EXERCISE INSTRUCTIONS: From the line that contains "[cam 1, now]" down to the final line below, please repeat each line exactly and nothing more, with no pictures.

PROVIDED MATERIAL:
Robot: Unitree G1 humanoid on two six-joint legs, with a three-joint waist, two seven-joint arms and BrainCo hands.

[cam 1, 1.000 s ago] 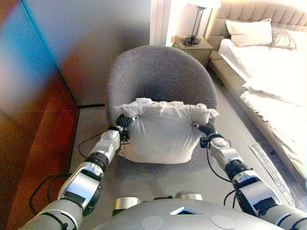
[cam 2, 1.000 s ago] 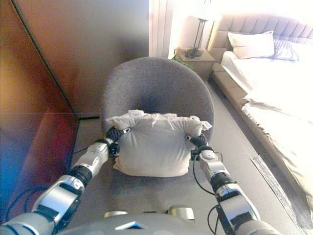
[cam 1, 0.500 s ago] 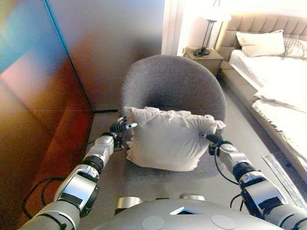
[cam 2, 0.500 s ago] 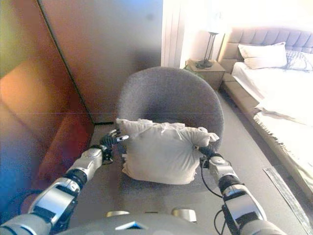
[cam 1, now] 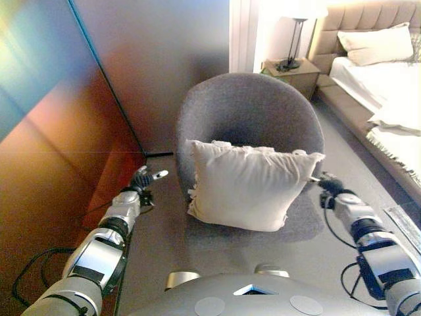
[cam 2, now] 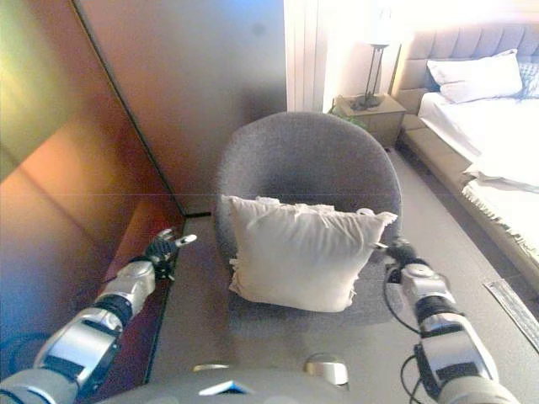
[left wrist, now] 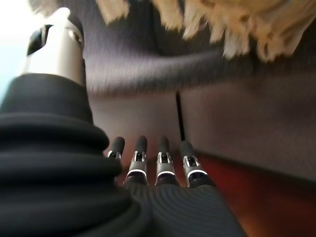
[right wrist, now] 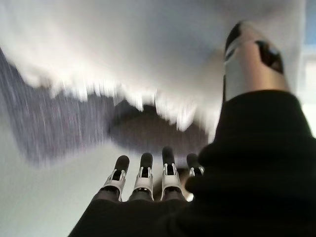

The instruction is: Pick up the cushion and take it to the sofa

YOUR RESPONSE:
[cam 1, now] 
[cam 2, now] 
[left wrist, now] 
[right wrist, now] 

The instruction is: Pick up the cushion and take it to the sofa

With this, the answer is finished.